== ACTIVITY ==
When you reach the line containing "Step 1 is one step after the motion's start" in the data below, begin returning lines exactly as written, and stop once the line containing "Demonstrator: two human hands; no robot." has been returned.

== SOURCE DATA ==
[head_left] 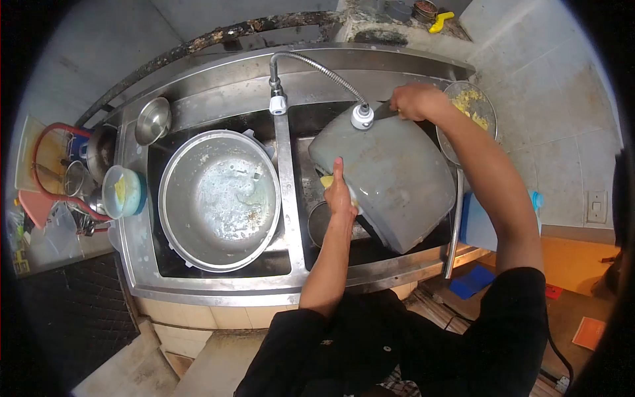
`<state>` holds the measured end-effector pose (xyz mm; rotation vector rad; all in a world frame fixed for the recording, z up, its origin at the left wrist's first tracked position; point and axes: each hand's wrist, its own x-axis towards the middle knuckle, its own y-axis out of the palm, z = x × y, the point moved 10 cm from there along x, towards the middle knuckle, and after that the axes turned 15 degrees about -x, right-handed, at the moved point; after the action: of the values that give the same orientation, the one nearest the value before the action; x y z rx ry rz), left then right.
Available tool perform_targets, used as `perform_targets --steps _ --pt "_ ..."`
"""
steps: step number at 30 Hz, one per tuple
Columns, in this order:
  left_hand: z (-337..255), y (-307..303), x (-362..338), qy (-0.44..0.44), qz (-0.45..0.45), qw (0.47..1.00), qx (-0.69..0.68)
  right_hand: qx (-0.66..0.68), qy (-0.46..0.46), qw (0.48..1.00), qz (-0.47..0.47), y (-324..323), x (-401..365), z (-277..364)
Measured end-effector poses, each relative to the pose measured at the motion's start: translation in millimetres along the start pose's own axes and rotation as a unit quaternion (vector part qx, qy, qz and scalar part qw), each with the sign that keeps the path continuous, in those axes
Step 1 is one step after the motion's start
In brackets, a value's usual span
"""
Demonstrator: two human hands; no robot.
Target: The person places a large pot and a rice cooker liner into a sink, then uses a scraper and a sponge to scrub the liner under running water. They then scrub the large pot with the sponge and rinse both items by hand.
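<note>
A large grey wet board lies tilted across the right sink basin. At its left edge, my left hand is closed on a yellow sponge, its thumb pointing up. Something white shows beside the palm. My right hand is closed at the board's far edge on what looks like a knife, its dark flat blade lying over the board; the handle is hidden in the fist. The white tap head hangs just left of the blade. Partly under the board sits a metal container.
A big aluminium pot fills the left basin. Behind it stands a steel bowl; a blue-white tub is on the left rim. A strainer with yellow scraps sits right of the sink, above a blue jug. The flexible tap hose arches overhead.
</note>
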<state>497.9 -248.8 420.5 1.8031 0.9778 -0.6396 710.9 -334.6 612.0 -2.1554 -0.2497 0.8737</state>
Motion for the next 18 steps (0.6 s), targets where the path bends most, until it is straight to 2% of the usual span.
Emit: perform_targets --steps 1,3,4,5,7,9,11,13,15,16,17,18 --pt "-1.9 4.0 -6.7 -0.018 0.004 1.000 0.007 0.001 0.002 1.000 -0.002 -1.9 -0.1 -7.7" --pt "-3.6 1.0 -4.7 -0.028 0.003 1.000 0.014 -0.027 -0.085 0.996 0.020 -6.8 0.7 -1.3" --pt "-3.2 -0.2 2.5 -0.005 0.000 1.000 0.012 -0.028 -0.087 0.996 0.015 -10.4 8.4 -2.8" --pt "-1.1 -2.3 8.5 0.015 -0.003 1.000 0.008 -0.039 -0.090 0.994 0.048 -5.5 14.4 -6.1" --pt "-0.3 -3.0 -1.6 -0.016 0.008 1.000 0.006 -0.038 -0.088 0.991 0.090 23.7 29.2 -8.2" --pt "3.4 8.1 -5.5 -0.040 0.032 0.999 0.005 -0.009 -0.119 0.993 -0.021 14.2 55.1 6.0" --pt "-0.1 7.7 -5.5 -0.038 0.031 0.999 0.005 0.018 -0.114 0.993 -0.004 7.9 63.3 6.7" --pt "-6.7 5.3 -2.0 -0.017 0.006 0.999 0.041 -0.027 -0.086 0.994 0.062 1.6 65.3 2.1" --pt "-2.6 -1.9 6.0 -0.004 0.010 0.998 0.056 0.018 -0.048 0.996 0.067 3.8 85.4 5.9" --pt "-5.3 -11.0 4.3 -0.008 0.011 0.997 0.075 0.058 -0.009 0.995 0.079 23.0 92.8 3.7" --pt "-13.7 -11.8 5.3 -0.024 0.041 0.983 0.177 0.070 -0.001 0.994 0.080 45.6 99.1 5.9" --pt "-23.7 -6.0 9.5 -0.037 0.072 0.959 0.271 0.081 -0.029 0.996 0.029 57.2 109.5 12.4"
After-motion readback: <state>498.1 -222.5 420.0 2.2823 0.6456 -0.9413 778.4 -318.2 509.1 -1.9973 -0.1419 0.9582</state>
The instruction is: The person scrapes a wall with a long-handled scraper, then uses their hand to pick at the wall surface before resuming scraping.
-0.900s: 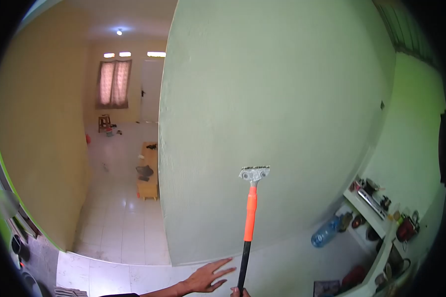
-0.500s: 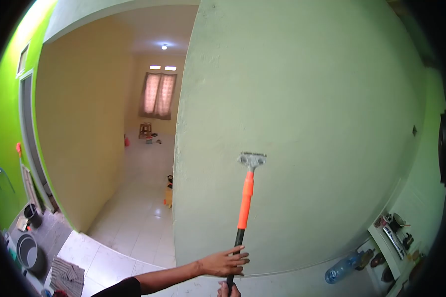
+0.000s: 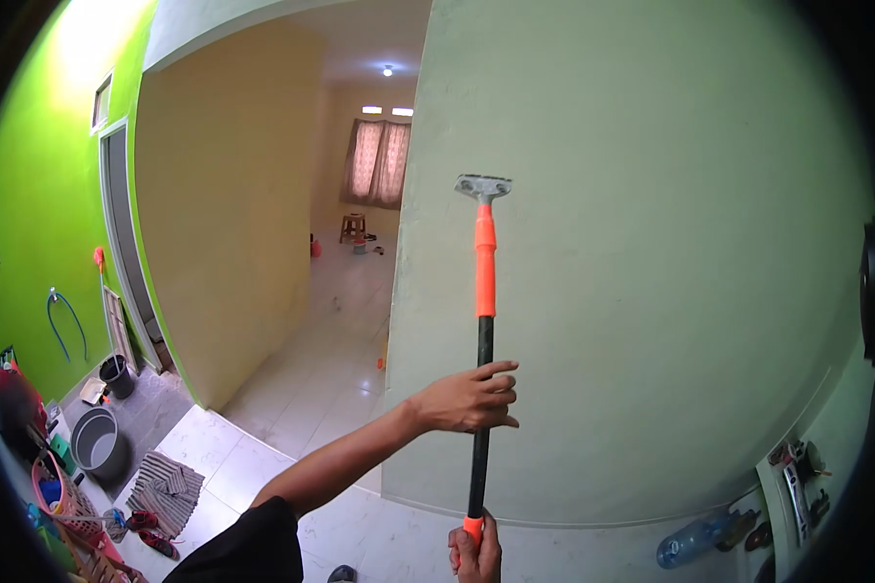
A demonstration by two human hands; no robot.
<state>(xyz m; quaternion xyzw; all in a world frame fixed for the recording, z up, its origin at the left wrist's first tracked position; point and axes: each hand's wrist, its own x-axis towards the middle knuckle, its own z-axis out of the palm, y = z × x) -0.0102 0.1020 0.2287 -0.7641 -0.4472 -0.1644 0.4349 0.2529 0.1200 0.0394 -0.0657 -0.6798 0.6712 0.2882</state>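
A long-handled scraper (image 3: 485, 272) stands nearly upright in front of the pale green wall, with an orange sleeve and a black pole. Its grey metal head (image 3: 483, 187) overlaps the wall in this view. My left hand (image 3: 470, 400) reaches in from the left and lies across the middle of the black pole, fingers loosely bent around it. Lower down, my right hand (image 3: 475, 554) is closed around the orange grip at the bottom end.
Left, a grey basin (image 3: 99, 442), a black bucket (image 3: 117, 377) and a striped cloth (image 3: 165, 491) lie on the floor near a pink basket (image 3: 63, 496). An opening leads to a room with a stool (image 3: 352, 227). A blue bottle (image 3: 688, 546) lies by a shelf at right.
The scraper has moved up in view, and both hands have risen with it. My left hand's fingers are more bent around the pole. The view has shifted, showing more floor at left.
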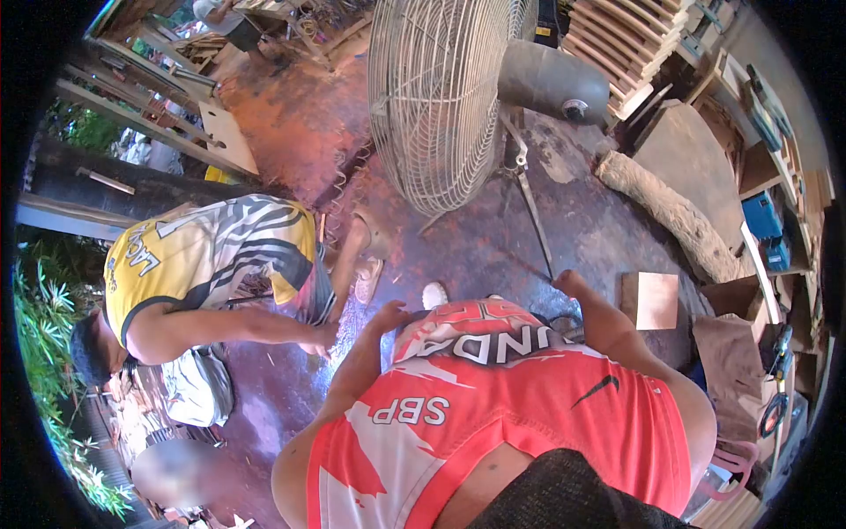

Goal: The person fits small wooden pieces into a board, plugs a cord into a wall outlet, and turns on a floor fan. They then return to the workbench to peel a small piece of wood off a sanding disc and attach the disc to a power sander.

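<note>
A red and white jersey covers my torso at the bottom. My left hand hangs beside its lower edge with fingers loosely apart, and nothing shows in it. On the other side, my right hand is held out, fingers loosely bent and partly hidden. It is nearest to the low end of a thin metal bar below the large fan; no grip on the bar shows. One of my feet shows on the dark, stained floor.
A large caged fan stands ahead. At left, a person in a yellow jersey bends over, near a white sack. A log, a square board, stacked wood and shelves are at right. Another person is far back.
</note>
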Motion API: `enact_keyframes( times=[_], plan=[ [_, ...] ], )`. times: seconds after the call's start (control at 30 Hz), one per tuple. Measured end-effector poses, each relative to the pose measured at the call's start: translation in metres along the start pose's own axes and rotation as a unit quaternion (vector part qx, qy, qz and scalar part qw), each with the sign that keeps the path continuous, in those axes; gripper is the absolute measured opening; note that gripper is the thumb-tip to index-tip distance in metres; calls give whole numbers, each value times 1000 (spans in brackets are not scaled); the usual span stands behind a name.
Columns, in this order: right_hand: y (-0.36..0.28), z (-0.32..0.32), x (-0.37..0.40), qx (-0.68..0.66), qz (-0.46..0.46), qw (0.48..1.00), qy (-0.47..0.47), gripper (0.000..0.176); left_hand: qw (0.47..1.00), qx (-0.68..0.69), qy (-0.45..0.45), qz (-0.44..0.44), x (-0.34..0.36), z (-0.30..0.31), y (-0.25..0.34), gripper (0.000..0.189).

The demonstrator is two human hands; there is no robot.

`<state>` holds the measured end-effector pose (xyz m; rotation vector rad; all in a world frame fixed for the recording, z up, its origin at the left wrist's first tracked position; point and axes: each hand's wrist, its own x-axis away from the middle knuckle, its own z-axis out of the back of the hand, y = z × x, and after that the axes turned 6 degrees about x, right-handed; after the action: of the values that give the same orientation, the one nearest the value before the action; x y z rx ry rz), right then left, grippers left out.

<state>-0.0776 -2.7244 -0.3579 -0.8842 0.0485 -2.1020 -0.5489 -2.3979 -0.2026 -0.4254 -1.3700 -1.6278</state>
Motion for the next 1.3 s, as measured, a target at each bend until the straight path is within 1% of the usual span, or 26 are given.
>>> enact_keyframes(
  times=[0.03,0.07,0.17,0.23,0.27,0.33,0.4,0.43,0.47,0.5,0.53,0.57,0.6,0.63,0.67,0.7,0.73,0.77,0.87,0.93,1.0,1.07,1.13,1.17,1.23,1.3],
  plan=[
    [10,-11,-13,39,29,999,-1,42,999,-36,12,-10,4,1,9,54],
    [5,-2,-10,37,27,999,-3,42,997,-72,24,-20,4,1,14,53],
    [-13,24,9,27,19,999,-25,41,998,-57,10,-17,-10,2,-3,53],
    [-14,25,10,39,51,997,47,38,999,-34,9,-24,-18,2,-14,51],
    [-21,31,11,33,46,997,45,38,999,-12,10,-31,-20,4,-16,49],
    [-36,44,13,-47,-90,995,-15,39,1000,9,-1,-21,-20,7,-12,50],
    [-44,40,8,-36,-103,994,-4,42,1000,25,-13,-12,-30,15,-21,52],
    [-46,38,2,-16,-109,994,10,46,957,-230,16,-174,-40,18,-32,48],
    [-53,42,0,-29,-120,992,12,46,899,-358,11,-252,-58,25,-46,47],
    [-63,47,2,-49,-136,989,35,47,817,-472,27,-330,-75,31,-59,45],
    [-72,51,2,-70,-155,984,58,48,922,-276,-49,-268,-94,36,-70,42],
    [-65,35,-13,-46,-138,986,75,49,974,-67,-122,-181,-106,45,-70,38],
    [-54,13,-29,-21,-122,988,91,51,987,-98,-124,-7,-98,61,-40,35],
    [-73,36,-18,-26,-119,990,70,52,984,-116,-134,-6,-97,73,-29,35],
    [-99,69,-3,-34,-115,991,50,54,972,-182,-122,-82,-102,86,-22,37],
    [-104,65,-9,-55,-128,989,53,54,949,-247,-111,-159,-104,103,-7,39],
    [-105,63,-18,-97,-155,980,74,50,928,-303,-117,-183,-94,116,25,43],
    [-102,63,-26,-135,-179,970,93,46,922,-317,-127,-184,-102,131,28,43],
    [-102,55,-60,-129,-199,963,126,48,929,-307,-148,-145,-105,155,41,43],
    [-97,70,-101,-224,-241,937,122,46,942,-283,-142,-110,-104,163,42,43],
    [-88,104,-126,-220,-225,942,118,49,957,-256,-118,-67,-81,173,35,43],
    [-87,110,-150,-226,-206,946,103,52,969,-227,-96,-26,-63,179,26,43],
    [-82,106,-180,-190,-168,958,136,54,977,-200,-77,4,-49,182,13,43],
    [-83,113,-181,-194,-167,958,132,54,979,-189,-72,17,-42,181,9,43],
    [-97,148,-176,-163,-125,974,100,50,980,-181,-69,38,-30,181,6,43],
    [-105,164,-181,-179,-128,971,94,48,980,-182,-65,47,-26,179,4,43]
  ],
)
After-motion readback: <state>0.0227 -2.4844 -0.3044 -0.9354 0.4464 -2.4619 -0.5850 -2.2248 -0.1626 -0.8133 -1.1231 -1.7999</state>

== RESPONSE AREA ==
Step 1 is one step after the motion's start
In brackets, a value's usual span
"""
Demonstrator: two human hands; no robot.

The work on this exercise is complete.